ShortGAN

Generative Adversarial Network (GAN) is a powerful tool that creates meaningful and realistic images from noise. However, these networks are known for their extremely slow training rates. Recently, several methods appeared suggesting a speed-up of GAN's training. This software represents a GAN, equipped with such methods. Consider realistically looking MNIST images generated by ShortGAN after only 100 training epochs:

ShortGAN perfectly fits educational purposes. Concise and intuitively clear code reveals complex Generative Adversarial Networks machinery in an understandable for unexperienced user way. It does not require a GPU (but it would be nice if you have one), and you can run it on your desktop and get the first result in 10-40 minutes!

Prerequisites

Python 3
CPU or GPU

Overview

The neural network consists of:

A Generator network that generates synthetic images of digits.
A Discriminator network that classifies images as real or fake.
Pretraining the generator with real MNIST samples to ensure Generator training.
Training the GAN where the generator and discriminator compete against each other.

1. How the Generator Works

The Generator creates synthetic images from random noise vectors. Here's how its layers function:

Input Layer: Accepts a noise vector of size noise_dim (e.g., 128).
Fully Connected Layer 1: A linear transformation followed by a ReLU activation. This projects the noise into a higher-dimensional space (256 units).
Convolutional Block:
- Unflatten: Reshapes the data into a feature map of size (1, 16, 16) to work with convolutional layers.
- Conv2d Layers: Adds spatial context to the feature maps, progressively learning localized patterns.
- BatchNorm2d: Normalizes activations, speeding up convergence.
- ConvTranspose2d: Upsamples the feature maps, reconstructing a higher-resolution image.
Fully Connected Layer 2:
- Maps the convolutional outputs to a 28x28 grayscale image.
- Includes a Tanh activation to normalize pixel values to ([-1, 1]), matching the MNIST normalization.
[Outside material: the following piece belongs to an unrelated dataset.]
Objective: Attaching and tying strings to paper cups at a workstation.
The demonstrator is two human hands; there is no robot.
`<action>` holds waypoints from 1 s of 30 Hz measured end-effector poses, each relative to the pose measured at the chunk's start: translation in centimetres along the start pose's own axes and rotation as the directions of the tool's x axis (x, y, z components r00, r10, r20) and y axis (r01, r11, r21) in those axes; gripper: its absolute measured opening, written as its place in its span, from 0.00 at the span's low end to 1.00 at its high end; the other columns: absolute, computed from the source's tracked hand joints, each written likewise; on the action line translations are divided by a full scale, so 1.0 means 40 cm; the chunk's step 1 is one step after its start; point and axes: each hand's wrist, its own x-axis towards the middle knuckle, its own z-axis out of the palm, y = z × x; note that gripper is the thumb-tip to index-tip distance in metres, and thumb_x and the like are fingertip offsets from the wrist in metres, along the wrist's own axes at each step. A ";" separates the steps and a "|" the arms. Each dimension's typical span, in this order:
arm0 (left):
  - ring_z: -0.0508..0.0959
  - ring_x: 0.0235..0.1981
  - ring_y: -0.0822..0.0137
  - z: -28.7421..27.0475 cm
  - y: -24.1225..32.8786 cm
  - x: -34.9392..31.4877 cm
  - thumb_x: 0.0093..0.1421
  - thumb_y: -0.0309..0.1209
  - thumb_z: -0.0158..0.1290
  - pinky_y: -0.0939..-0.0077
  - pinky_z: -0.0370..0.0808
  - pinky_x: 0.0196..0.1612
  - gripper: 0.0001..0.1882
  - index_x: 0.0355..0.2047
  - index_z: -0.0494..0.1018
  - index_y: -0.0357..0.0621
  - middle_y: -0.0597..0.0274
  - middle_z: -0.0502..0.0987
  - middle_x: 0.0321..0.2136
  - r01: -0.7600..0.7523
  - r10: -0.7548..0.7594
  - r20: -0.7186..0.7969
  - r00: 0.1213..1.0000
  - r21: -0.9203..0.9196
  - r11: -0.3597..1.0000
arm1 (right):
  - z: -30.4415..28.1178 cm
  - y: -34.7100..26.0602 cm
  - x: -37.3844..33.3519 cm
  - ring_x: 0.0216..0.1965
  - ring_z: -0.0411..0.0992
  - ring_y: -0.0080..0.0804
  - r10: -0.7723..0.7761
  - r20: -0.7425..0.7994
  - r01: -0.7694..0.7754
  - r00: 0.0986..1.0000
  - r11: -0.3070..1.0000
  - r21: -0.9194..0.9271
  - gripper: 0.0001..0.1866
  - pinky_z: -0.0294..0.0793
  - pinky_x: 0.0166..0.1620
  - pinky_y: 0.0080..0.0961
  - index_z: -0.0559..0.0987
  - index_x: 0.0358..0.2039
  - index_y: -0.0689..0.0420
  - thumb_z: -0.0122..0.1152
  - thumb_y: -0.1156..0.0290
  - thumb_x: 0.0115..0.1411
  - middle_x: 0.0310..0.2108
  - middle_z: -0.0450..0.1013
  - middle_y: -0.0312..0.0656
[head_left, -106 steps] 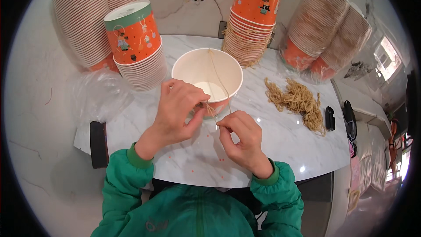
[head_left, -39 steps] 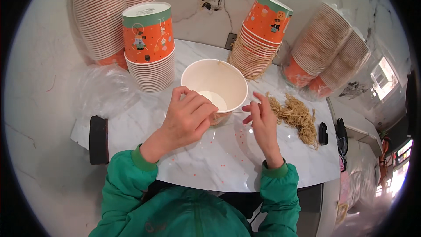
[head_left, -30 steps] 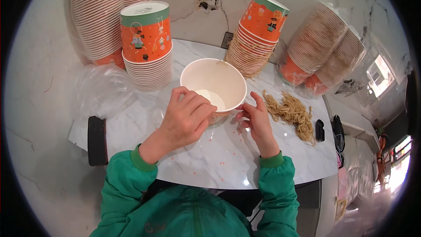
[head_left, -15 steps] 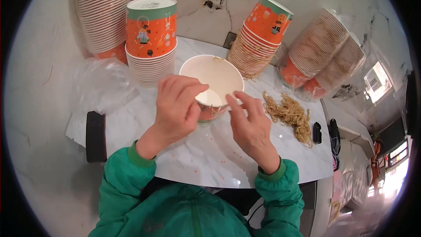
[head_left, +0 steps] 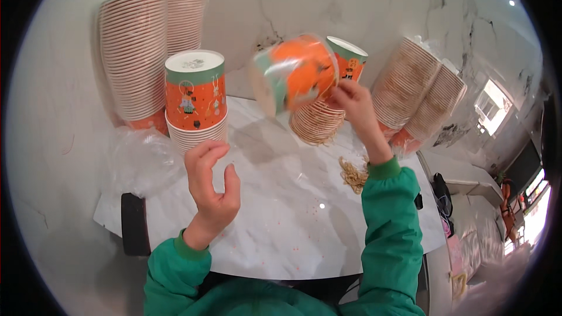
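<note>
My right hand (head_left: 355,107) is raised above the marble table (head_left: 293,216) and holds an orange paper bowl (head_left: 295,76) tipped on its side, blurred by motion. It hangs between two stacks of bowls: an upside-down orange stack (head_left: 195,102) at the left and a leaning stack (head_left: 328,114) just behind my right hand. My left hand (head_left: 212,190) hovers over the table with its fingers apart and nothing in it. A pile of thin tan rubber bands (head_left: 353,174) lies on the table under my right forearm.
Tall wrapped sleeves of bowls stand at the back left (head_left: 146,52) and lean at the back right (head_left: 421,96). Crumpled clear plastic (head_left: 140,161) lies at the table's left. A black object (head_left: 134,225) sits at the near left edge.
The bowl that sat upright on the table between my hands is now lifted and tipped in my right hand. My left hand has let go and drawn back.
</note>
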 end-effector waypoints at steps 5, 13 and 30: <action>0.73 0.48 0.52 0.000 -0.007 -0.013 0.52 0.13 0.54 0.63 0.72 0.53 0.22 0.49 0.73 0.35 0.49 0.74 0.47 0.007 -0.007 0.034 0.999 -0.002 1.000 | -0.032 -0.033 0.152 0.36 0.84 0.37 0.277 -0.048 -0.221 0.960 0.847 0.484 0.10 0.86 0.39 0.22 0.78 0.38 0.73 0.55 0.76 0.71 0.36 0.79 0.50; 0.72 0.46 0.54 0.017 -0.002 -0.022 0.49 0.14 0.55 0.63 0.69 0.49 0.23 0.47 0.75 0.39 0.54 0.76 0.46 -0.029 0.025 0.101 0.995 0.031 0.999 | -0.046 0.014 0.241 0.39 0.84 0.48 0.486 -0.196 -0.161 0.852 0.599 0.785 0.10 0.90 0.38 0.27 0.72 0.43 0.79 0.51 0.81 0.70 0.40 0.77 0.59; 0.74 0.29 0.59 -0.028 0.031 0.028 0.44 0.12 0.57 0.64 0.68 0.41 0.21 0.40 0.78 0.40 0.62 0.77 0.31 -0.110 0.137 0.205 0.969 -0.140 0.984 | -0.027 0.134 0.041 0.26 0.81 0.36 0.588 -0.208 -0.400 0.782 0.728 0.557 0.11 0.82 0.26 0.29 0.74 0.44 0.66 0.57 0.70 0.68 0.32 0.79 0.49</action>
Peculiarities in the Generator

Spectral Normalization: Ensures smoother gradients and prevents the generator from overproducing high-frequency details.
Convolution and Transpose Convolution: Learn to downsample and upsample, preserving realistic image structure.

2. How Pretraining Works

Pretraining is mandatory for the FastGAN convergence. In a nutshell, in a conventional GAN neural network (NN) without pretraining, the generator learns simultaneously with the discriminator. The discriminator usually trains much faster than the generator and becomes overconfident: whatever untrained generator creates, the discriminator classifies it as close to 100% 'fake'. From the training perspective it looks as: in whatever direction the generator starts its training, the discriminator indicates the wrong direction. Thus, the generator makes quite a little progress in training over several epochs. Pretraining helps the generator to break this vicious circle by producing images vaugeely resembling MNIST digits before full GAN training (no discriminator on this stage!). Here's how it works:

Objective: Minimize the difference between generated images and real MNIST samples using the Smooth L1 Loss (a regression loss function).
Procedure:
- Feed random noise to the generator to produce fake images.
- Compare generated images to real images (from the MNIST dataset).
- Backpropagate the loss to update the generator’s parameters.
Purpose:
- Initializes the generator close to the image manifold, avoiding mode collapse during GAN training.
- Speeds up convergence during adversarial training.

3. How GAN Training Works

Once generator is pretrained, GAN training starts, alternatively improving Discriminator and the Generator estimates:

Discriminator Training:
- Input: A mix of real images (labeled as 1) and fake images from the generator (labeled as 0).
- Loss Function: Binary Cross-Entropy Loss (BCELoss).
- Goal: Maximize the discriminator's ability to distinguish real from fake samples.
Generator Training:
- Input: Random noise vectors.
- Loss Function: BCELoss, where the generator aims to fool the discriminator into classifying fake images as real.
- Goal: Minimize the discriminator’s success rate, forcing the generator to produce more realistic images.
Epoch Flow:
- Update the discriminator.
- Train the generator twice as often as the discriminator to counteract discriminator overfitting.
- Add Gaussian noise to real images to make the discriminator robust to noisy inputs.
- Smooth the labels for real samples (e.g., use values like 0.9 instead of 1.0) to prevent the discriminator from becoming overly confident.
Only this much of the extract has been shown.